EXERCISE BRIEF
In the records below, begin at the line that has "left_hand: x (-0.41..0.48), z" and stop after the line that has "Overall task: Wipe"; quote those lines verbatim and nothing more.

Stored records
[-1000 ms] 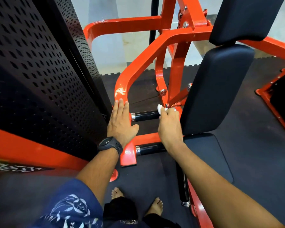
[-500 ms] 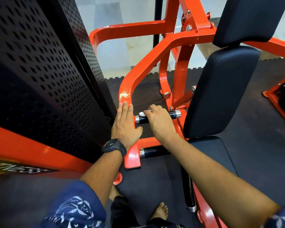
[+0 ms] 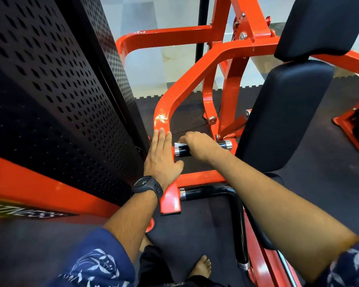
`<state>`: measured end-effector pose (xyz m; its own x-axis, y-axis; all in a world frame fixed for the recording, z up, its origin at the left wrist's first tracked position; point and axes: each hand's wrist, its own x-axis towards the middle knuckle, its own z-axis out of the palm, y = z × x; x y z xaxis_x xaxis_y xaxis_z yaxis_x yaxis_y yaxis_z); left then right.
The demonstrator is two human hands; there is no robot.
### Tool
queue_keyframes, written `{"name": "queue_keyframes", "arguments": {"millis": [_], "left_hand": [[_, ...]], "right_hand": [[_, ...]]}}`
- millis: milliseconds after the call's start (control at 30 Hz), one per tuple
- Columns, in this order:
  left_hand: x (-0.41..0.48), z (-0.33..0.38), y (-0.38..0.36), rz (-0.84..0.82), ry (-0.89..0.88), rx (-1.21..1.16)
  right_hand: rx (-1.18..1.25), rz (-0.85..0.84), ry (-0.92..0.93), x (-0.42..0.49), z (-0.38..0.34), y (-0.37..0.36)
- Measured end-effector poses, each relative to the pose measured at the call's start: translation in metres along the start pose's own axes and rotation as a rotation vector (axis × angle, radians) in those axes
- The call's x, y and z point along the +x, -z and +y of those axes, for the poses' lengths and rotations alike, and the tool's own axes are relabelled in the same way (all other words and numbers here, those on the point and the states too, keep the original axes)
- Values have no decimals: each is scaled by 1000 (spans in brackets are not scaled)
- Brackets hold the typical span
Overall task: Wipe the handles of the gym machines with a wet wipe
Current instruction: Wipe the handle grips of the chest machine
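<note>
A short black handle (image 3: 224, 144) with chrome end caps juts from the orange machine arm (image 3: 174, 96). My right hand (image 3: 197, 147) wraps over this handle near its left end, fingers curled round it. A bit of the white wet wipe (image 3: 177, 144) shows under the fingertips. My left hand (image 3: 161, 160), a black watch on its wrist, rests flat with straight fingers on the orange arm just left of the handle. A second black handle (image 3: 207, 193) bends downward below my right forearm.
A black perforated weight-stack cover (image 3: 56, 96) rises on the left. The black padded seat and backrest (image 3: 282, 117) stand on the right. Dark rubber matting (image 3: 195, 230) covers the floor, with a bare foot (image 3: 201, 266) at the bottom. Another orange frame (image 3: 352, 129) sits far right.
My right hand slid left along the upper handle with the wipe, from its right end toward the orange arm. My left hand stayed flat on the arm.
</note>
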<state>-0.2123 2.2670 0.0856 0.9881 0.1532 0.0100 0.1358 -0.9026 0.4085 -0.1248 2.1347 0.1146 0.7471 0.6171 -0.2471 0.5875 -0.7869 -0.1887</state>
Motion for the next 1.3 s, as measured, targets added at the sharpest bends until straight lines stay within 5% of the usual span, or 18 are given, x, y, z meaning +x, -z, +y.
{"name": "queue_keyframes", "arguments": {"millis": [133,300,467,600,833,1067,1167,1300], "left_hand": [[-1,2,1,-2,12,0],[-1,2,2,-8,15,6],[-1,3,4,-13,26,11],[-1,4,4,-14,27,22],[-2,6,6,-26,31,42],[-3,6,7,-30,35,35],[-2,5,5,-31,24,-9],[-2,2,5,-32,6,-117]], "right_hand": [[-102,-68,-160,0,18,8],[-171,-14,-58,-5,-2,0],[-274,-53,-308,-32,32,24],[-238,185,-186,-53,10,-7],[-168,486,-309,-62,13,-39],[62,550,-446,-68,-3,-49],[491,622,-585,-70,-25,-54],[959,863,-1008,-46,-55,-43]]}}
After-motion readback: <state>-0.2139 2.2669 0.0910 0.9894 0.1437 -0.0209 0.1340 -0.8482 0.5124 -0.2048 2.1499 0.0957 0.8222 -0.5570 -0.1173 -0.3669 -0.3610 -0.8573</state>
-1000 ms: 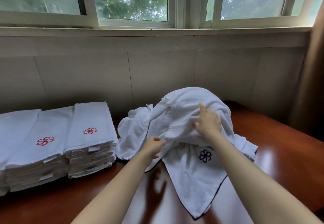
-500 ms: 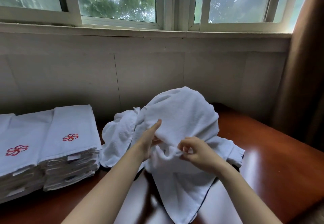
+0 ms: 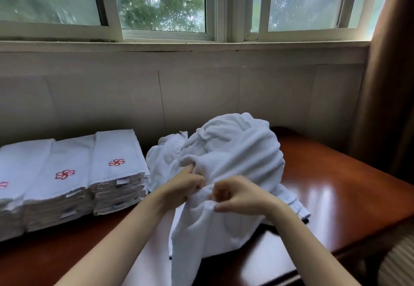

EXERCISE RESULT
  left_hand: x (-0.41..0.48), z (-0.33..0.38), y (-0.38..0.36), rz (-0.84..0.82), ry (-0.89..0.88), rx (-1.21..1.16)
  right_hand: rx (-1.18..1.25), rz (-0.85..0.84), ry (-0.92..0.93), x (-0.42..0.49), z (-0.38..0.34), y (-0.37..0.36)
- Measured end-effector poses, each relative to the pose measured at the call's start: translation in metres along the start pose's own axes and rotation as a rotation vector (axis × angle, radians) in those axes
- The call's x, y and z point along the +x, -z and +y of those axes, for the poses' lengths and rotations alike, and the tool's own axes are relabelled in the same way (all other words and numbers here, those on the point and the states too, keep the original axes)
- Values have no decimals: each is scaled by 1000 (spans in brackets are not scaled)
- Brackets hold the typical span
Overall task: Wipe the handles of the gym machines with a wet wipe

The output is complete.